THE TASK:
Repeat each entry as written, dropping any picture you find.

DATA SECTION:
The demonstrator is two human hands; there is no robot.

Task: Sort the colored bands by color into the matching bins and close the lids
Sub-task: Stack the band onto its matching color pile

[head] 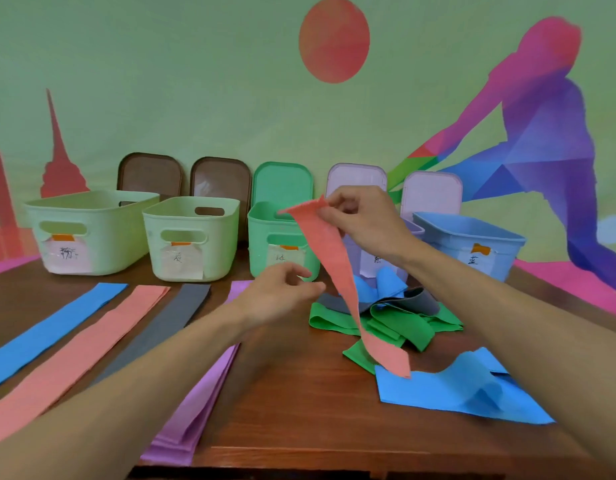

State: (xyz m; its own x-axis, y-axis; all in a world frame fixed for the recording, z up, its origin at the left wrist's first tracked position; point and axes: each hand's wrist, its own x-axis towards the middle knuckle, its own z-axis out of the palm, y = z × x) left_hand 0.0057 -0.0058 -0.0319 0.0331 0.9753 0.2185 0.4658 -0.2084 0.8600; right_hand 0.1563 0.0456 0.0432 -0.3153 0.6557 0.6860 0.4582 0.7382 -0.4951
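Observation:
My right hand point(363, 220) pinches the top end of a salmon band point(334, 268), which hangs down over a jumbled pile of green point(396, 327), grey point(414, 299) and blue bands point(379, 284). My left hand point(282, 296) hovers just left of the hanging band with fingers loosely curled, holding nothing. On the left of the table, flat stacks lie side by side: blue point(53, 327), salmon point(81, 355), grey point(161, 327) and purple point(202, 389). Five open bins stand along the wall: two pale green point(91, 230) point(192, 237), one green point(265, 244), one lilac point(372, 258), one blue point(472, 237).
A loose blue band point(466, 389) lies crumpled at the front right. Lids lean against the wall behind the bins: two brown point(150, 174), one green point(282, 181), two lilac point(431, 192). The wooden table's front edge point(334, 459) is close to me.

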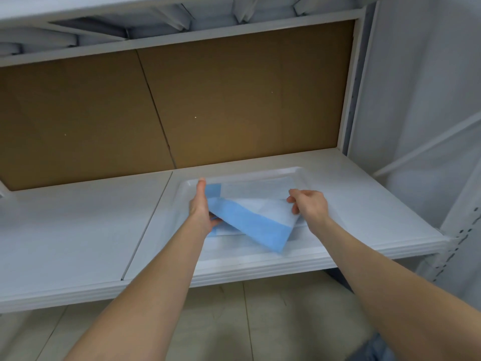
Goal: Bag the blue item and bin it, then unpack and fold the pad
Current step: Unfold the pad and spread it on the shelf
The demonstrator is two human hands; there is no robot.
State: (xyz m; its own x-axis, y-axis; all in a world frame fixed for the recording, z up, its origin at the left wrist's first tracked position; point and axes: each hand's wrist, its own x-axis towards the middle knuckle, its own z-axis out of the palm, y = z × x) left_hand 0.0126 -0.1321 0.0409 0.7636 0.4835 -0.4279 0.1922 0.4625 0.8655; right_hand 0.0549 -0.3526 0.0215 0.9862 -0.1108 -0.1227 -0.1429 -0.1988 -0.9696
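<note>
A blue-and-white pad (256, 221) lies partly folded over in a shallow white tray (307, 178) on the white shelf. One flap is lifted and slants across the tray, its blue band facing up. My left hand (201, 207) grips the pad's left edge, thumb pointing up along it and fingers underneath. My right hand (308, 204) pinches the flap's upper right corner. Another layer of the pad lies flat beneath the flap, its blue edge showing at the back left of the tray.
The tray sits on the right half of a white shelf (78, 230). A brown board (234, 100) forms the back wall, and another shelf runs above. A white upright post (453, 246) stands at the right. Tiled floor (234, 321) lies below.
</note>
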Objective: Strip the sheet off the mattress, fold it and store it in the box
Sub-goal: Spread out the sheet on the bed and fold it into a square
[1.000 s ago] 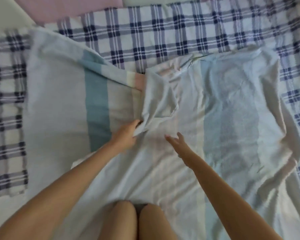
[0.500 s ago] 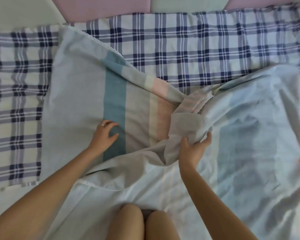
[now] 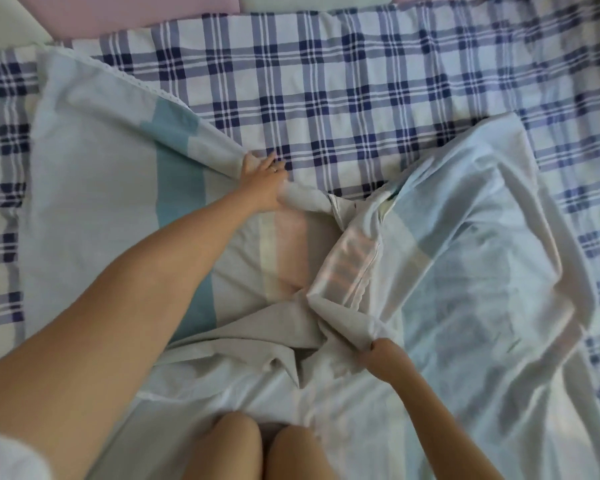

EXERCISE OUTPUT:
The demonstrator is two human hands; there is no robot.

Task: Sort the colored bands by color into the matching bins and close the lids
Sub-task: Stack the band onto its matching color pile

[head] 

State: (xyz m; its own x-axis, y-axis; all in a world frame fixed for the recording, z up, its origin at the left wrist's first tracked position; point and axes: each hand's wrist, its own x-axis towards the middle knuckle, its own z-axis out of the palm, y = z × x) left_hand 0.0057 -0.0058 -0.0319 0.0331 0.9753 0.2185 0.4658 -0.2084 0.8600; right_hand 0.1563 0.0456 0.0432 -0.3153 0.6557 0.6860 0.4582 0.7382 -0.4951
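Observation:
My right hand point(363, 220) pinches the top end of a salmon band point(334, 268), which hangs down over a jumbled pile of green point(396, 327), grey point(414, 299) and blue bands point(379, 284). My left hand point(282, 296) hovers just left of the hanging band with fingers loosely curled, holding nothing. On the left of the table, flat stacks lie side by side: blue point(53, 327), salmon point(81, 355), grey point(161, 327) and purple point(202, 389). Five open bins stand along the wall: two pale green point(91, 230) point(192, 237), one green point(265, 244), one lilac point(372, 258), one blue point(472, 237).
A loose blue band point(466, 389) lies crumpled at the front right. Lids lean against the wall behind the bins: two brown point(150, 174), one green point(282, 181), two lilac point(431, 192). The wooden table's front edge point(334, 459) is close to me.
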
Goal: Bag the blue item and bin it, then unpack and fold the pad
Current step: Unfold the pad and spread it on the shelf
The demonstrator is two human hands; there is no robot.
State: (xyz m; its own x-axis, y-axis; all in a world frame fixed for the recording, z up, its origin at the left wrist's first tracked position; point and axes: each hand's wrist, its own x-axis towards the middle knuckle, its own z-axis out of the palm, y = z × x) left_hand 0.0126 -0.1321 0.0409 0.7636 0.4835 -0.4279 0.1922 0.4625 0.8655; right_hand 0.0549 -0.3526 0.0215 0.9862 -0.1108 -0.1227 -0.1429 -0.1988 -0.9696
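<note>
A blue-and-white pad (256, 221) lies partly folded over in a shallow white tray (307, 178) on the white shelf. One flap is lifted and slants across the tray, its blue band facing up. My left hand (201, 207) grips the pad's left edge, thumb pointing up along it and fingers underneath. My right hand (308, 204) pinches the flap's upper right corner. Another layer of the pad lies flat beneath the flap, its blue edge showing at the back left of the tray.
The tray sits on the right half of a white shelf (78, 230). A brown board (234, 100) forms the back wall, and another shelf runs above. A white upright post (453, 246) stands at the right. Tiled floor (234, 321) lies below.
</note>
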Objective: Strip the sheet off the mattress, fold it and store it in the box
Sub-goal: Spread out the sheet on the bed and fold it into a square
[1.000 s ago] 
[0.500 s ago] 
[now] 

This answer requires nothing more.